## Aim of the task
In the records below, find the line containing "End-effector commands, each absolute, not" and the line containing "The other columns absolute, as"; please repeat exactly the lines from one to the other, both included, and nothing more.

*** Opening of Data section ***

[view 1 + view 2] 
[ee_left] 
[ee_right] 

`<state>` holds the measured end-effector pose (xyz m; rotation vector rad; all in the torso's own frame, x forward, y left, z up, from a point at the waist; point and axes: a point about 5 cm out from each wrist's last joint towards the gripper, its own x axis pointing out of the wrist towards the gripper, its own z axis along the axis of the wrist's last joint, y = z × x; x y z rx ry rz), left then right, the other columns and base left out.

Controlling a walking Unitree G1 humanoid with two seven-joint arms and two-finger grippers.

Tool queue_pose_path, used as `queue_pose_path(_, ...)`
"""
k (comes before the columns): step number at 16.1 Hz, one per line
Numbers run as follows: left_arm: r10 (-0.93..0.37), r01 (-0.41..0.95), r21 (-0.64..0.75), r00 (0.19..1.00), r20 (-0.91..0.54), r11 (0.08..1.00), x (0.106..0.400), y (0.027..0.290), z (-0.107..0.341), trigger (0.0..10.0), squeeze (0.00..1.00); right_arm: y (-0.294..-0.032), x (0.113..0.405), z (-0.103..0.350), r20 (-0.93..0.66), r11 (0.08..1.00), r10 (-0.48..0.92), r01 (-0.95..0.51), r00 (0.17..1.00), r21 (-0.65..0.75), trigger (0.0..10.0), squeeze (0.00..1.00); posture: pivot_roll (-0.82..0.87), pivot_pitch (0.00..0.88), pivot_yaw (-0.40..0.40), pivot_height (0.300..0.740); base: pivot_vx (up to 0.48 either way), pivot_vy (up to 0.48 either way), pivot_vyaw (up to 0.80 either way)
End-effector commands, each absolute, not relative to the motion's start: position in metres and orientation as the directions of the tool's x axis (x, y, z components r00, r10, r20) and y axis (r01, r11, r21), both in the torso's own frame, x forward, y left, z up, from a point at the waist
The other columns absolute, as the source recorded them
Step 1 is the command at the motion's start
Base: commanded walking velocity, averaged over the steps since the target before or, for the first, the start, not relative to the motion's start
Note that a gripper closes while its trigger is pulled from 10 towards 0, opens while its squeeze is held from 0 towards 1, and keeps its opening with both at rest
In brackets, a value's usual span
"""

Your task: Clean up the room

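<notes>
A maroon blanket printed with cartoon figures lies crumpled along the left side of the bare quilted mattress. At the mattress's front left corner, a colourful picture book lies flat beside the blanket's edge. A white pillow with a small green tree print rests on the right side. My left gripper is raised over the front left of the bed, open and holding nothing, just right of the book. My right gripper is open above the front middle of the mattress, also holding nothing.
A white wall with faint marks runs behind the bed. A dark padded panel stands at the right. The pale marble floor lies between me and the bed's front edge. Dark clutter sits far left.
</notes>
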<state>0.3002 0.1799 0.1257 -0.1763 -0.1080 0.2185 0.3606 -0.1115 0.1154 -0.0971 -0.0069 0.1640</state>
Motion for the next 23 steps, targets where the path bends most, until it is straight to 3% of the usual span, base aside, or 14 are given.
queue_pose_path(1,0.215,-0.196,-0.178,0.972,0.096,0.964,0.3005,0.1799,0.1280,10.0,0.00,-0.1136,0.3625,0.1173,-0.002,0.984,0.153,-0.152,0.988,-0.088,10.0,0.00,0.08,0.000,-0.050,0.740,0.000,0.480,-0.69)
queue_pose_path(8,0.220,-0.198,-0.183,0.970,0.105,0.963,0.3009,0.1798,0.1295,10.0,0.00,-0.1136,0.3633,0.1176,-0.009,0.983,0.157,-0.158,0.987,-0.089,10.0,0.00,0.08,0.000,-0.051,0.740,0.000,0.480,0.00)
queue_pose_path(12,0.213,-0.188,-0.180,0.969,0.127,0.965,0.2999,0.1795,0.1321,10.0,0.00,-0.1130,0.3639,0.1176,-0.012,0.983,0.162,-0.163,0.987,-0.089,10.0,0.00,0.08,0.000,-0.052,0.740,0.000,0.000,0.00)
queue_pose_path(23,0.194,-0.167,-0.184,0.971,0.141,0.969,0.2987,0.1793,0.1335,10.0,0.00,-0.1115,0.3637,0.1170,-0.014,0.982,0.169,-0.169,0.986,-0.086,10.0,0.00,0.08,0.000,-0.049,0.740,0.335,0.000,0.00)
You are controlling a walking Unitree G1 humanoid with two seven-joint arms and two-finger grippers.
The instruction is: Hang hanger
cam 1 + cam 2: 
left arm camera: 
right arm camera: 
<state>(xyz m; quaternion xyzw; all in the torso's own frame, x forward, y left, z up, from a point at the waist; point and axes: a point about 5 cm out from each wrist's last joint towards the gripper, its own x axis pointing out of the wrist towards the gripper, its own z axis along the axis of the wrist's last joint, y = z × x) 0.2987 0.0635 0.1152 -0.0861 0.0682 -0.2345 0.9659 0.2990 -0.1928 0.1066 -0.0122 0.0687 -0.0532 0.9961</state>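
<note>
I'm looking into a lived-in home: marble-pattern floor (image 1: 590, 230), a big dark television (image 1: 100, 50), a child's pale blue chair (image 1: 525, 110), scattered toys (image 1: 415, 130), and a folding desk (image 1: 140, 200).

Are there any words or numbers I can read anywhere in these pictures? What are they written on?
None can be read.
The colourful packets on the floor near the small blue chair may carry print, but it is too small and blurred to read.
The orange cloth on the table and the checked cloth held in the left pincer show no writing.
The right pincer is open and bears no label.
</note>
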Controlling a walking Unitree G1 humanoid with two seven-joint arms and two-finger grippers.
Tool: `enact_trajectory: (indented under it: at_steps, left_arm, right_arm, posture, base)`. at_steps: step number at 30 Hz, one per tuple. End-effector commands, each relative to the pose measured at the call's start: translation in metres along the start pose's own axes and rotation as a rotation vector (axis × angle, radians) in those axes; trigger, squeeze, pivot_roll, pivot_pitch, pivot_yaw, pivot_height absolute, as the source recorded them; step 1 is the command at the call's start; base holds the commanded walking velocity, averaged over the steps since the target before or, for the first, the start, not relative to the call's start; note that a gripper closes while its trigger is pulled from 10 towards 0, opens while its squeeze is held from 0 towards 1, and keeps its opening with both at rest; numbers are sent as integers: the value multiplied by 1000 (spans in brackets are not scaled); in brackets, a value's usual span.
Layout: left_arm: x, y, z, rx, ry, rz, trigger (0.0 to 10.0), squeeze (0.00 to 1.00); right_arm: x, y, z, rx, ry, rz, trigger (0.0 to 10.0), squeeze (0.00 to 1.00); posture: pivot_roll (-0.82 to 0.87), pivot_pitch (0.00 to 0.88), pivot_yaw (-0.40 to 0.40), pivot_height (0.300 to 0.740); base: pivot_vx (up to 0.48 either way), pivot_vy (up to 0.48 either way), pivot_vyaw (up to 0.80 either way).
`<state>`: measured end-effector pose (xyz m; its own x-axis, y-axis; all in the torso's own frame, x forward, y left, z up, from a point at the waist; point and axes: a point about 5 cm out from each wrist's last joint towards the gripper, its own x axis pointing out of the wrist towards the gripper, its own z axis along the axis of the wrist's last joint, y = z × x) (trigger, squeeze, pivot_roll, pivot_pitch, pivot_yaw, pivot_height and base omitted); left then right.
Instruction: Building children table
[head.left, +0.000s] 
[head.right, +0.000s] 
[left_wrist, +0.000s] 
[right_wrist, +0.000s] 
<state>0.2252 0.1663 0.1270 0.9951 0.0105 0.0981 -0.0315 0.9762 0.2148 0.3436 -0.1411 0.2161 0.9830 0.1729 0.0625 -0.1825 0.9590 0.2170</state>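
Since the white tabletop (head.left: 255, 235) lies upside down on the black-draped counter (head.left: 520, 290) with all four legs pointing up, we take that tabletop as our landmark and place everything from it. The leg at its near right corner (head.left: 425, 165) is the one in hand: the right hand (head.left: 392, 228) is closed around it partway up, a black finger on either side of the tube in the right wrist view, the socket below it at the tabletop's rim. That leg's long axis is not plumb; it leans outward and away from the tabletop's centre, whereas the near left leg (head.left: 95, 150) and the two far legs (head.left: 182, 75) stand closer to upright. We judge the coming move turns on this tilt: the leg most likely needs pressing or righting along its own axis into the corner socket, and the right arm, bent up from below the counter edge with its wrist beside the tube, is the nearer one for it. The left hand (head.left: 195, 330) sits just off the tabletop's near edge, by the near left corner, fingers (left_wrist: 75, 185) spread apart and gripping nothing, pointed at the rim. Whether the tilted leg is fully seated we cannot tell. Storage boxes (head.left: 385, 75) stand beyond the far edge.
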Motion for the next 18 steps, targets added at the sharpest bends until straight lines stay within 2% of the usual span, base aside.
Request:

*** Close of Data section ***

## Expected output
End-effector commands, each absolute, not relative to the motion's start: position in metres and orientation as the directions of the tool's x axis (x, y, z components r00, r10, r20) and y axis (r01, r11, r21), both in the torso's own frame, x forward, y left, z up, from a point at the waist
The other columns absolute, as the source recorded them

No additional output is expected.